The Wall Street Journal
Workers prove to be smarter than their bosses in Tennessee.
The decision by workers at the Volkswagen VOW3.XE -0.64% plant in Chattanooga, Tennessee to reject the United Auto Workers is the best news so far this year for the American economy. Even with Volkswagen management on its side, the union that combined with CEOs to nearly ruin U.S. car makers couldn’t persuade a majority voting in a secret ballot to let it become their agent to bargain with the foreign-owned company.
This wasn’t merely one more failed union organizing attempt. The UAW and its chief Bob King spent years working toward this vote as part of its strategy to organize plants in the American South, and all the stars were aligned in its favor.
Mr. King colluded with IG Metall, Volkswagen’s German union, to neutralize Volkswagen management. It pitched the collaborative vision of a labor-management “works council” at the plant that makes the VW Passat, and it claimed to have learned its lesson from the confrontation and strikes that hurt Detroit’s auto makers. Volkswagen management gave the union the run of the plant to lobby workers while denying similar privileges to union opponents.

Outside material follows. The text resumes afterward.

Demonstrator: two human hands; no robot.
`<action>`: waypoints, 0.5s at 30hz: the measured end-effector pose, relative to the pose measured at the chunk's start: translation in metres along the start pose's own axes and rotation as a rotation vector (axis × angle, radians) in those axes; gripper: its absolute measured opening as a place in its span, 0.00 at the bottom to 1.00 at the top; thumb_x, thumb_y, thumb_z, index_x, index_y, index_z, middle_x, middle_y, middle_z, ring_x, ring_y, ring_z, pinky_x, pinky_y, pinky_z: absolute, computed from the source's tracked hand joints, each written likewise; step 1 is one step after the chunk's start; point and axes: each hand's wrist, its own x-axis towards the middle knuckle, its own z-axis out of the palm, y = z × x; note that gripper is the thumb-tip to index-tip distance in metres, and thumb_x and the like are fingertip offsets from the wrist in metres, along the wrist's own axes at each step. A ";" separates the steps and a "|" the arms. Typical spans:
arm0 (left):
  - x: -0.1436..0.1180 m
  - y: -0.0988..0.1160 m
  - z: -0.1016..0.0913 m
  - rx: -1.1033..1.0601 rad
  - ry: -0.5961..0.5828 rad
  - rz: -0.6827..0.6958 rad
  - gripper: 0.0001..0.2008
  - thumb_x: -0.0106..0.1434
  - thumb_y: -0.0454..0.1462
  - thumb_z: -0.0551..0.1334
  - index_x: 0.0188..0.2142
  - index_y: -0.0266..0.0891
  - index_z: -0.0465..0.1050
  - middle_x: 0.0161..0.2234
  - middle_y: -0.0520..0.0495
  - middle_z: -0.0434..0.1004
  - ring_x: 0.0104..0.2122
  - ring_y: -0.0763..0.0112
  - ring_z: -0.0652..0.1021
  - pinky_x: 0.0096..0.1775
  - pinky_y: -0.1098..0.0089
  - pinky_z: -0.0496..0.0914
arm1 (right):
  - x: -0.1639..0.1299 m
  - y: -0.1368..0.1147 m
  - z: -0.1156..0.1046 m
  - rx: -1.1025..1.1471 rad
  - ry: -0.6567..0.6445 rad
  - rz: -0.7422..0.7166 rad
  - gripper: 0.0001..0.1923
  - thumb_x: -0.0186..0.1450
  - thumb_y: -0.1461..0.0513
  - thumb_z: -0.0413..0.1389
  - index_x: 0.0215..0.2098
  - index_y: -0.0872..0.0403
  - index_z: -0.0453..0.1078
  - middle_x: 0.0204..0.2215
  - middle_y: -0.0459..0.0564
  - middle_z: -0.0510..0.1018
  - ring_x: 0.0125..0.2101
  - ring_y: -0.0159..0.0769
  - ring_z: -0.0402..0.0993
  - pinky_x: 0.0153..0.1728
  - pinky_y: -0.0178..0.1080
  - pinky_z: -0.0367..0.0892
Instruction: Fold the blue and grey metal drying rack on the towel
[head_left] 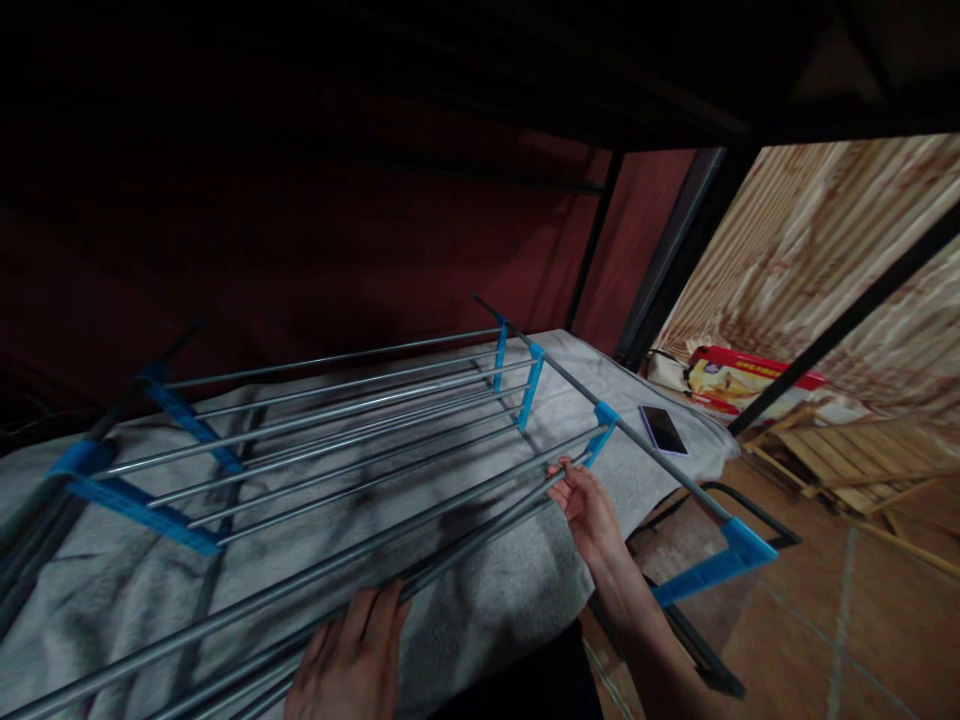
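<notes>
- The left hand (352, 660) is cut off at the bottom edge.
- Left of the rack (337, 440), its rods run into darkness.
- The red package (739, 385) print is unreadable.
</notes>
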 end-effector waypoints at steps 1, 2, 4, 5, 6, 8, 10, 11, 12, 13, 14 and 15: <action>0.002 0.001 0.000 -0.007 0.017 -0.004 0.18 0.71 0.35 0.49 0.52 0.41 0.74 0.45 0.44 0.80 0.38 0.62 0.80 0.43 0.60 0.72 | 0.000 0.000 0.001 0.003 0.001 0.003 0.08 0.58 0.58 0.65 0.34 0.51 0.75 0.33 0.45 0.80 0.31 0.33 0.74 0.35 0.36 0.72; 0.004 0.001 0.000 -0.013 0.035 -0.007 0.18 0.71 0.36 0.49 0.51 0.41 0.74 0.44 0.44 0.80 0.37 0.62 0.80 0.42 0.60 0.71 | 0.000 -0.001 0.001 0.003 0.003 0.005 0.09 0.57 0.58 0.65 0.35 0.52 0.75 0.34 0.45 0.80 0.30 0.32 0.74 0.35 0.36 0.72; 0.008 0.002 0.001 -0.020 0.063 -0.006 0.18 0.71 0.36 0.48 0.51 0.41 0.75 0.44 0.44 0.80 0.38 0.63 0.80 0.43 0.61 0.70 | 0.000 -0.001 0.001 -0.005 0.006 0.012 0.11 0.57 0.57 0.66 0.36 0.52 0.75 0.34 0.45 0.80 0.30 0.32 0.74 0.34 0.36 0.73; 0.011 0.001 0.001 -0.019 0.070 -0.011 0.18 0.71 0.36 0.48 0.51 0.41 0.75 0.44 0.44 0.80 0.38 0.63 0.80 0.43 0.61 0.70 | 0.000 0.000 0.000 -0.016 0.007 0.012 0.12 0.56 0.57 0.66 0.36 0.52 0.75 0.34 0.45 0.80 0.29 0.32 0.74 0.34 0.36 0.73; 0.013 0.001 0.000 -0.019 0.073 -0.016 0.18 0.71 0.36 0.48 0.51 0.40 0.75 0.44 0.44 0.80 0.37 0.63 0.80 0.44 0.61 0.70 | -0.001 0.000 -0.001 -0.035 0.011 0.008 0.12 0.56 0.56 0.66 0.36 0.51 0.74 0.33 0.45 0.79 0.29 0.32 0.74 0.34 0.36 0.73; 0.019 0.002 -0.005 -0.031 0.060 -0.007 0.18 0.72 0.37 0.48 0.50 0.40 0.75 0.43 0.44 0.80 0.37 0.63 0.80 0.43 0.61 0.70 | -0.003 0.001 -0.006 -0.109 0.057 -0.033 0.13 0.56 0.55 0.66 0.36 0.51 0.72 0.32 0.45 0.78 0.29 0.33 0.74 0.33 0.36 0.72; 0.024 0.003 -0.012 -0.047 0.052 0.006 0.19 0.72 0.37 0.47 0.48 0.40 0.76 0.42 0.44 0.80 0.38 0.63 0.80 0.42 0.61 0.70 | -0.003 0.000 -0.014 -0.233 0.174 -0.145 0.14 0.56 0.53 0.65 0.37 0.49 0.71 0.32 0.44 0.77 0.32 0.34 0.74 0.34 0.37 0.71; 0.027 0.004 -0.014 -0.051 0.055 0.008 0.20 0.72 0.38 0.46 0.48 0.40 0.77 0.42 0.44 0.80 0.38 0.63 0.80 0.42 0.61 0.71 | -0.002 -0.001 -0.018 -0.306 0.247 -0.224 0.15 0.56 0.53 0.64 0.38 0.49 0.71 0.34 0.44 0.77 0.35 0.35 0.74 0.36 0.37 0.71; 0.029 0.005 -0.017 -0.049 0.060 0.009 0.20 0.72 0.39 0.46 0.47 0.40 0.77 0.43 0.44 0.80 0.37 0.63 0.80 0.41 0.61 0.71 | 0.000 -0.003 -0.023 -0.379 0.316 -0.311 0.16 0.55 0.54 0.64 0.41 0.48 0.71 0.37 0.45 0.77 0.39 0.37 0.74 0.41 0.39 0.71; 0.031 0.006 -0.018 -0.042 0.068 0.009 0.20 0.72 0.39 0.46 0.47 0.41 0.77 0.42 0.44 0.80 0.36 0.64 0.80 0.41 0.62 0.71 | 0.002 -0.005 -0.027 -0.446 0.364 -0.395 0.19 0.55 0.54 0.63 0.44 0.48 0.71 0.42 0.46 0.77 0.44 0.39 0.72 0.46 0.41 0.69; 0.033 0.007 -0.019 -0.029 0.079 0.010 0.20 0.73 0.40 0.47 0.47 0.41 0.77 0.42 0.44 0.81 0.34 0.65 0.80 0.40 0.63 0.71 | 0.006 -0.008 -0.031 -0.499 0.378 -0.460 0.22 0.55 0.55 0.62 0.47 0.48 0.70 0.48 0.48 0.76 0.48 0.41 0.71 0.51 0.44 0.67; 0.034 0.007 -0.019 -0.015 0.091 0.015 0.20 0.73 0.40 0.47 0.47 0.41 0.77 0.41 0.45 0.81 0.34 0.65 0.80 0.40 0.63 0.70 | 0.009 -0.011 -0.034 -0.536 0.363 -0.501 0.24 0.55 0.55 0.61 0.50 0.48 0.70 0.53 0.50 0.74 0.52 0.42 0.69 0.55 0.46 0.63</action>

So it’s nothing short of remarkable that the union couldn’t make the sale. The failure reflects how well the plant’s workers are doing without a union, to the tune of $27 an hour including benefits. The defeat also speaks to the harm the UAW has done to itself by driving GM and Chrysler to bankruptcy and pushing companies like Caterpillar to move new production from union plants.
These columns have long argued that a company organized by a union usually deserves what it gets, but most workers understand that the modern union offer is often a Faustian bargain. The UAW may be able to negotiate a near-term increase in pay and job security for current workers. But the price—in addition to the steep coerced dues—is usually a less competitive company that means less security and fewer jobs in the long run. The best proof is the UAW itself: It has lost 75% of its members in 35 years as its demands and work rules made their employers less competitive.
That long run might have come soon for Volkswagen’s Chattanooga workers. They know the company may decide as early as this month where to build a new SUV for the U.S. market, and the Tennessee plant is competing with Mexico for the job. Mexico already benefits from a low-tariff, free-trade pact with the European Union that the U.S. is only now negotiating, and a UAW victory would have been an additional incentive to go south of the Rio Grande.
The union is blaming Tennessee politicians for raising this possibility, especially GOP Senator Bob Corker, a former mayor of Chattanooga who helped bring Volkswagen to the city and who said last week that he felt “assured” (he didn’t say by whom) that the Tennessee plant would get the second production line if it rejected the union. The company disavowed that claim, but the union may use it as an excuse for defeat and to file an unfair labor practice complaint under the Wagner Act with the National Labor Relations Board (NLRB).
This isn’t likely to fly on the merits. Mr. Corker may have been impolitic. But he didn’t give up his right to free speech when he joined the Senate, and every public action by Volkswagen had favored the union. State legislators had said they might withhold future tax incentives if the UAW organized the plant, and Tennessee had reason to believe that a UAW success would hurt its ability to recruit other companies that would fear the union precedent.
Don’t believe those who say this means the end of the UAW. It has too many friends in high political places, as the 2009 auto bailouts proved. Federal law is also stacked in favor of unions, and President Obama’s NLRB is routinely stretching and breaking the law to make it even more so.
But the fact that unions must rely on brute government force shows how out of touch they are with modern economic reality. American manufacturing is making a modest comeback with the help of rising labor costs in China and the American energy revolution. But it could stage an even bigger revival without the threat that unions could once again make American production uncompetitive. The last thing the U.S. economy needs is to import European labor practices. In Chattanooga, and not for the first time, the workers are smarter than management.